What this task involves
Gather all lines in the entries below that include the word "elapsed".

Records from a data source

--------------------------------------------------

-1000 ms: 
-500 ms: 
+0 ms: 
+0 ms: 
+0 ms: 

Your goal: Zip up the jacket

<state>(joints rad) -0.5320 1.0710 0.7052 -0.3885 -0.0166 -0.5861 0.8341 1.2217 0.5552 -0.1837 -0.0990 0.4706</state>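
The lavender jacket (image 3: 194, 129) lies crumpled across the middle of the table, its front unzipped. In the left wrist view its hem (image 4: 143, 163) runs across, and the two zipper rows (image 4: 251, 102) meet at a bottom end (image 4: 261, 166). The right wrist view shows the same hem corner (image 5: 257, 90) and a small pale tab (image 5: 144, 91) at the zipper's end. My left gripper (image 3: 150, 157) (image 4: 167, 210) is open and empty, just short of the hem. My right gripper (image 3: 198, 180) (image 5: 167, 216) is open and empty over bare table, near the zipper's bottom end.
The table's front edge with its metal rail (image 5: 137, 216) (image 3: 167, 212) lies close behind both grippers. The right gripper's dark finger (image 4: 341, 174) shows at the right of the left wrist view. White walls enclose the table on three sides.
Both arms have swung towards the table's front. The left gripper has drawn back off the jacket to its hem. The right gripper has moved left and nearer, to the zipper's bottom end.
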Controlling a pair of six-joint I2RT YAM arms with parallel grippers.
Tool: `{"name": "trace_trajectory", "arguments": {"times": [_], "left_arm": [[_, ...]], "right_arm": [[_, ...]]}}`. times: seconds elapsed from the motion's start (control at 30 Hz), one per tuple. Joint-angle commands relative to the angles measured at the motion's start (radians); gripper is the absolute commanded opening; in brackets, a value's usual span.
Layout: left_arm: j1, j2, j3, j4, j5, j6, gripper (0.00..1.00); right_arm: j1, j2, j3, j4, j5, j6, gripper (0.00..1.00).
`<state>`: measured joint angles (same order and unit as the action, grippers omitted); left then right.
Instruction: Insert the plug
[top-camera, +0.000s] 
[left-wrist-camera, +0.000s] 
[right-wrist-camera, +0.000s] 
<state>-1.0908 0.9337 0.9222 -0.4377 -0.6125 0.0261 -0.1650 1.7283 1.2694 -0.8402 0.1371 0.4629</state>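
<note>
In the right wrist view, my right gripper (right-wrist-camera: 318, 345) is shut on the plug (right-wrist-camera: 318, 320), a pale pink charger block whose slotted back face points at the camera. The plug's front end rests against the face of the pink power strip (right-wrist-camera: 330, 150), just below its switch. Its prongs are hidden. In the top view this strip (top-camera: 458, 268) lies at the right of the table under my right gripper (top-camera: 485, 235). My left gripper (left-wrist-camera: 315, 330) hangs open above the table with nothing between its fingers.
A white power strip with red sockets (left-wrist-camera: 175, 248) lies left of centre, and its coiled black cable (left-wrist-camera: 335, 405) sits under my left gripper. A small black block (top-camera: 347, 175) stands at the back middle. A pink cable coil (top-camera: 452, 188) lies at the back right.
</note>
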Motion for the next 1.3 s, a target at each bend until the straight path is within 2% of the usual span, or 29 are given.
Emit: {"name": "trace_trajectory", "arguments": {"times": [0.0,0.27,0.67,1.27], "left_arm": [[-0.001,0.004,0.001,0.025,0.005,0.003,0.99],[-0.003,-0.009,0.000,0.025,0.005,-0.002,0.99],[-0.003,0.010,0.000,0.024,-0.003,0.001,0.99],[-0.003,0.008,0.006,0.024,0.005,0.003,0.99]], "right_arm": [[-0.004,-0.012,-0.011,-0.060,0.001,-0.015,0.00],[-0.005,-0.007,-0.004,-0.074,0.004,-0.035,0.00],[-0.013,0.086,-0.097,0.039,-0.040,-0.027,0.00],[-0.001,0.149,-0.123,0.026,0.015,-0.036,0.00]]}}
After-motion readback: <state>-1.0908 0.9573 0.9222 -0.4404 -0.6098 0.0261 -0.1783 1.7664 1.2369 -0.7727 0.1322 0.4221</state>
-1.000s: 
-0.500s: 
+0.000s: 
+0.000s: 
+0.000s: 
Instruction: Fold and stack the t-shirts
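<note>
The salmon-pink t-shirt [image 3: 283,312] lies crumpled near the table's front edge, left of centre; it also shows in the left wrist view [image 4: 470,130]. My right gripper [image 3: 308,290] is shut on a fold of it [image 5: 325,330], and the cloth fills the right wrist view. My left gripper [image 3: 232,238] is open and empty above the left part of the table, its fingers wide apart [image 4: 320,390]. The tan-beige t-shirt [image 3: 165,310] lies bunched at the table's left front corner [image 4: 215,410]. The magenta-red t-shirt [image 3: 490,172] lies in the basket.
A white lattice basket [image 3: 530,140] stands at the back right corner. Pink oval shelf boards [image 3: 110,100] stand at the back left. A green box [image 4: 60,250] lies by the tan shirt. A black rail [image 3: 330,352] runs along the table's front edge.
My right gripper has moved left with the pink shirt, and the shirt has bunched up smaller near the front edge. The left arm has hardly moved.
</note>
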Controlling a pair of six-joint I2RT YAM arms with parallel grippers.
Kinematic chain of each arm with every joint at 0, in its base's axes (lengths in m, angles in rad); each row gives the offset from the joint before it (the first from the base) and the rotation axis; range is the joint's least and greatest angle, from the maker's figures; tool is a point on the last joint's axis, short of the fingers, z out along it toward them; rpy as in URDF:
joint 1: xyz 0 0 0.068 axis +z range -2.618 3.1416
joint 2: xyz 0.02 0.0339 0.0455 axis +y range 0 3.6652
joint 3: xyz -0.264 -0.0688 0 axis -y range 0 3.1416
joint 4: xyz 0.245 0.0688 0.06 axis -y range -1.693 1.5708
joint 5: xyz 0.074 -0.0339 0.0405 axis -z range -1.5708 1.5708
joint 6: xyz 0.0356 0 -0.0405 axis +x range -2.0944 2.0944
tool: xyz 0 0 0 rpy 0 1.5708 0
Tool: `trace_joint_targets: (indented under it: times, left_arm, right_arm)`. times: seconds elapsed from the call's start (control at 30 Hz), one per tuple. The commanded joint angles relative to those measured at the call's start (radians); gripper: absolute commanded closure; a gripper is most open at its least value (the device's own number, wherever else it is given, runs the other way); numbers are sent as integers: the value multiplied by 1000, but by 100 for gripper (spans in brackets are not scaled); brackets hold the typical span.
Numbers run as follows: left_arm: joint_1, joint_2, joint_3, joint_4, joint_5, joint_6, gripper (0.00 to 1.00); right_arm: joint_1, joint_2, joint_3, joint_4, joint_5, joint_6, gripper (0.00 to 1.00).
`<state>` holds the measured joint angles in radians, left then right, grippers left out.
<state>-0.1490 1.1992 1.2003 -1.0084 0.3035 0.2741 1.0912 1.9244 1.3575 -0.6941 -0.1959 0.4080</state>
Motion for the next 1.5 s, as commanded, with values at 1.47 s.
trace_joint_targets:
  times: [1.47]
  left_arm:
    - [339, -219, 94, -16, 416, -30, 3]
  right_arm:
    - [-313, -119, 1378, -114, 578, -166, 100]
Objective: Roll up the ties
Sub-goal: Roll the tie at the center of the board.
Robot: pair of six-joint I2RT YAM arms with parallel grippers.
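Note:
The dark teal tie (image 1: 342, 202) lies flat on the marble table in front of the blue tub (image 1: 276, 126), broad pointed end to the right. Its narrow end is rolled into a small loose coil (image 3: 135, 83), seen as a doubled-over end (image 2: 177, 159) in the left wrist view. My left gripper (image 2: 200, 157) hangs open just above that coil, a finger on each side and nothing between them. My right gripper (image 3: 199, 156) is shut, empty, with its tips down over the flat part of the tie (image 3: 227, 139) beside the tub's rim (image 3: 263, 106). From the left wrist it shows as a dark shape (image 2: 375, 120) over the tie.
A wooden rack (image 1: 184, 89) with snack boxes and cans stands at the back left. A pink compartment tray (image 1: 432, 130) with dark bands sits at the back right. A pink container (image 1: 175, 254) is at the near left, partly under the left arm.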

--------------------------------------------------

Solved problem
Tool: `{"name": "trace_trajectory", "arguments": {"times": [_], "left_arm": [[_, ...]], "right_arm": [[_, ...]]}}`. times: seconds elapsed from the motion's start (control at 30 Hz), one per tuple. Joint-angle commands relative to the angles measured at the motion's start (radians); gripper is the absolute commanded opening; in brackets, a value's usual span.
Tool: `trace_joint_targets: (indented under it: times, left_arm, right_arm)`. times: seconds elapsed from the call's start (control at 30 Hz), one per tuple. The commanded joint angles relative to those measured at the call's start (radians); gripper: absolute commanded closure; a gripper is most open at its least value (the device's own number, wherever else it is given, runs the other way); numbers are sent as integers: the value multiplied by 1000, but by 100 for gripper (spans in brackets are not scaled); brackets hold the typical span.

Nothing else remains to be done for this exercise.